Now, after taking all these vitamins, resveratrol and all, my hemoglobin is 15,8 (it was 14,8 in May), so erythropoiesis is as crazy as always. This may also be the cause for me...
--- Quote ---2nd : told me to controle iron levels bcoze when iron stored in thyroid gland , the thyroid gland stop working
properly that effect's on growth very badly
--- End quote ---
Nice friend, this is probably not the case with me because my liver iron content is within normal range, but my blood iron level is still out of range high (two - three times), so is TIBC, so hypothetically, iron could be stored in thyroid gland and other, but is it possible to check thyroid gland iron content? Probably not... (biopsy?)
My hematologist says that this high blood iron level and high TIBC looks as if I was iron deficient, which is of course not true - it is because of this damned erythropoiesis.
I am getting concerned about this erythropoiesis, which cannot be stopped, and probably the only way to stop it would be to take hydroxyurea and induce fetal hemoglobin. Andy sugggested some time ago bone marrow biopsy to see if marrow is really hyperactive, but I will never convince my hematologist to do that (nobody will ever do this privately either) and based on the hemoglobin level, I can tell it is hyperactive anyway...
I am going to see my hematologist on Monday, so we'll see...
In the meantime the research went very well, so I will be prepared.
nice friend:
BEST of LUCK BIGG ... :thumbup
wating for your next post after visiting haemotologist ...
Kathy11:
Good morning to all.
It's good to read all these articles it's informative, although I basically find it conflicted, each article I read differs .
I believe, it has something to do with the depletion of hormones ,that is because on a personal basis I feel that my health condition got worst as I am getting older.

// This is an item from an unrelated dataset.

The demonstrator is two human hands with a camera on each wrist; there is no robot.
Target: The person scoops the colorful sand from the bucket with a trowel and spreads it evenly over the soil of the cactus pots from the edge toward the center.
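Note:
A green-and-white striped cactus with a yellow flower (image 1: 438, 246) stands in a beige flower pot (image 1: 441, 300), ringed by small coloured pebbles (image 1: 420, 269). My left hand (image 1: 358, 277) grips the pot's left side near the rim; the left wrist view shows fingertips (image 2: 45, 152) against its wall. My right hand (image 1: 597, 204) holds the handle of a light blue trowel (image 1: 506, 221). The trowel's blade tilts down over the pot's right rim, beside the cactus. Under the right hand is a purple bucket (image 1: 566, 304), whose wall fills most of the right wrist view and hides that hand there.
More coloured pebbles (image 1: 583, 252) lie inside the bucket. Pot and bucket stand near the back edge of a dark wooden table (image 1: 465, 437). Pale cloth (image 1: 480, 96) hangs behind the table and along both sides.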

Anyhow I wish once and for all the doctors get it right ,thus, will enhance all thals sufferers lives
Thank-you for all the efforts taken to allow such reading materials.
Remember [u]God does not make junk ."We are all irreplaceable and unique in our own right"[/u]
Bigg I hope you get a good result from the doctor. good luck and again thank-you for your time.
Kathy
Bigg:
Another strange thing with me my blood results:
PDW (Platelet Distribution Width): 16,8 fl (6,1 - 11) -> High
MPV (Mean Platelet Volume): 10,5 fl (5-10) -> High
Platelet count: 308 thousands/ul (150-450) -> Normal
These are relatively new blood parameters. Anybody has similar results?
What do they mean? I am getting confused ...
My hematologist is not gonna like it :bat (another abnormality to diagnose :puke).